INPUT DATA
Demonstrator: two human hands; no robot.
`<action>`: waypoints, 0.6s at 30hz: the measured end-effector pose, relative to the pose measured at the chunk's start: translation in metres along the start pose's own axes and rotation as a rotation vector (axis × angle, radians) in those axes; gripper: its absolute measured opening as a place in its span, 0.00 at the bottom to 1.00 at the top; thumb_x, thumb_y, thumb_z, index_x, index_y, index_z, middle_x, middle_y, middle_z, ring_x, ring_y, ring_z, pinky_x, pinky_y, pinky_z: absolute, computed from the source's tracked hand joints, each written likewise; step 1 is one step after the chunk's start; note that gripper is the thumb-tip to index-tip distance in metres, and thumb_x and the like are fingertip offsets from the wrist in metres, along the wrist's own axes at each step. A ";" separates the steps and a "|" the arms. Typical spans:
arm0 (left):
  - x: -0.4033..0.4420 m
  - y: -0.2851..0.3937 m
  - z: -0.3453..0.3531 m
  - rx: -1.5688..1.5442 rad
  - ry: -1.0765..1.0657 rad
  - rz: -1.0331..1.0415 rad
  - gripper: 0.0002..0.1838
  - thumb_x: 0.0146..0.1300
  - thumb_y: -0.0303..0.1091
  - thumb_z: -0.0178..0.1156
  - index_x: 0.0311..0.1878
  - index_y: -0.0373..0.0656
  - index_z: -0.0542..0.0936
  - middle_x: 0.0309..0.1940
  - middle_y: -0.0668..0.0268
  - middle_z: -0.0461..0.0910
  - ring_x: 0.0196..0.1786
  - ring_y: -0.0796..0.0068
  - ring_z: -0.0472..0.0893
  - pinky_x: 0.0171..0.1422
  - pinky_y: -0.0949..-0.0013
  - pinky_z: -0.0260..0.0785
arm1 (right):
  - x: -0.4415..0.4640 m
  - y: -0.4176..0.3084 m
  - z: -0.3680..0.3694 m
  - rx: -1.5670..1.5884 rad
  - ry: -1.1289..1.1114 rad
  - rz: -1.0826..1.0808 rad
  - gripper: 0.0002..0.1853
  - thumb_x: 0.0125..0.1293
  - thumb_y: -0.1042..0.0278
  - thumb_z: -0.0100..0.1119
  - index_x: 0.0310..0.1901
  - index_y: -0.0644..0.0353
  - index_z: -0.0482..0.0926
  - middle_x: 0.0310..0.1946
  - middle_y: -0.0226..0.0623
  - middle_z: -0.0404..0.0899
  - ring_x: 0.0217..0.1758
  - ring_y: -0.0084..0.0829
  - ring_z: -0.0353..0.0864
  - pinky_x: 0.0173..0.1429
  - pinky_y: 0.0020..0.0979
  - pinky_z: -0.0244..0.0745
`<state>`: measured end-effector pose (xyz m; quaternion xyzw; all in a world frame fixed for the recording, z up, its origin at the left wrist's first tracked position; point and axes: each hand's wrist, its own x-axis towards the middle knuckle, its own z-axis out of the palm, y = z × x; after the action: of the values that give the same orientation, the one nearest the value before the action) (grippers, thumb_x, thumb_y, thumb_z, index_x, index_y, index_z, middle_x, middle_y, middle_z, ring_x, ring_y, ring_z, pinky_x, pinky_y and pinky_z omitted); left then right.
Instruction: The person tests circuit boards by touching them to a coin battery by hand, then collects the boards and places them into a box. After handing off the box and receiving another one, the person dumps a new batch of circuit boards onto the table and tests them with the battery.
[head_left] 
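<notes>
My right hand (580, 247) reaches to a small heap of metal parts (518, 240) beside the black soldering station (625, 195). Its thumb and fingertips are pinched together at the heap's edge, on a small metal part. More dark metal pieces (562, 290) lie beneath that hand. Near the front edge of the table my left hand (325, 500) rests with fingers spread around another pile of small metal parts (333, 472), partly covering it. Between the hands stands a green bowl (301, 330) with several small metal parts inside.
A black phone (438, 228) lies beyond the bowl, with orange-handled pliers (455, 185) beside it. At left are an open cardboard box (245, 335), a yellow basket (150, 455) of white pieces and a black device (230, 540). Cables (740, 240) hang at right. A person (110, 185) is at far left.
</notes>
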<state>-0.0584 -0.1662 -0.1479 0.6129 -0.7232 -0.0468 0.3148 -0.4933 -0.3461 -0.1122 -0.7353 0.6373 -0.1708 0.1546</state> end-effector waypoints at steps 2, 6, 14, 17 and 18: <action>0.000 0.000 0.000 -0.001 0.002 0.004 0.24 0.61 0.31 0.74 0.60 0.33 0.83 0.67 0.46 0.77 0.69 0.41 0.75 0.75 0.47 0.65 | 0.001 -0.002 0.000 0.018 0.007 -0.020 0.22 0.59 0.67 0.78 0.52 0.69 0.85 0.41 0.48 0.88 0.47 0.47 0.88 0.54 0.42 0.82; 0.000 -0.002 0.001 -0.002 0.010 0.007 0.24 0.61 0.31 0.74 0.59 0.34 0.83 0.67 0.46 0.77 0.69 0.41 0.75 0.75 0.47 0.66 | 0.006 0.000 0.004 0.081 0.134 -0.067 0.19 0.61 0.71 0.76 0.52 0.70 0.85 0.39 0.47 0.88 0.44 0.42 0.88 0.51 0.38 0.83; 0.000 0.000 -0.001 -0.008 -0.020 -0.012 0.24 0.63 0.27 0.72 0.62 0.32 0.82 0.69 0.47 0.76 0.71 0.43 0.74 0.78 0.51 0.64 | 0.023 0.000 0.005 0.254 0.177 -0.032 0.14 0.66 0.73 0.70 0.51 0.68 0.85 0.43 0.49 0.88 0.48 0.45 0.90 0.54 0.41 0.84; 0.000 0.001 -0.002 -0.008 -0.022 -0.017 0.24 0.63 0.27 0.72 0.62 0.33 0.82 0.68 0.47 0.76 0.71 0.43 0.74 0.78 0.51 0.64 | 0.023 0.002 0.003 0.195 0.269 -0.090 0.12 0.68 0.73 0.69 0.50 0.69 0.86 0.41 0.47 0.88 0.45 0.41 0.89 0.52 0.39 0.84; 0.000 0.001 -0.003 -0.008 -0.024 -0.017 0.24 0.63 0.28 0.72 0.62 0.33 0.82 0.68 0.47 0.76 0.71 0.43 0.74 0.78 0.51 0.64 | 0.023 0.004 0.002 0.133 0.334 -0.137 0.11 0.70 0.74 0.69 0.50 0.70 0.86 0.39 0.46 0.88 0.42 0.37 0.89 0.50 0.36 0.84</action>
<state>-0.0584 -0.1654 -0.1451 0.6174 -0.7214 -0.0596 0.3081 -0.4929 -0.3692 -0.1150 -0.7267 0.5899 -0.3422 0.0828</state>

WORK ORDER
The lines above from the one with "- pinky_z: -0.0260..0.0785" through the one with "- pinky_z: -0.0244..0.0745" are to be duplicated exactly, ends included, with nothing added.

COMPLETED TASK
  - pinky_z: -0.0260..0.0785
arm1 (right):
  - x: -0.4415..0.4640 m
  - y: -0.4176..0.3084 m
  - z: -0.3680..0.3694 m
  - rx: -1.5670..1.5884 rad
  - ry: -1.1289..1.1114 rad
  - rz: -1.0826..1.0808 rad
  - gripper: 0.0002..0.1853
  - thumb_x: 0.0125..0.1293
  - thumb_y: -0.1042..0.0278
  - thumb_z: -0.0100..0.1119
  - index_x: 0.0310..0.1901
  - index_y: -0.0644..0.0353
  - index_z: -0.0482..0.0926
  - middle_x: 0.0310..0.1946
  - middle_y: -0.0226..0.0623
  - middle_z: -0.0404..0.0899
  - ring_x: 0.0217..0.1758
  - ring_y: -0.0084..0.0829
  - ring_z: -0.0353..0.0864
  - pinky_x: 0.0173..0.1429
  - pinky_y: 0.0020..0.0979
  - pinky_z: -0.0244..0.0745

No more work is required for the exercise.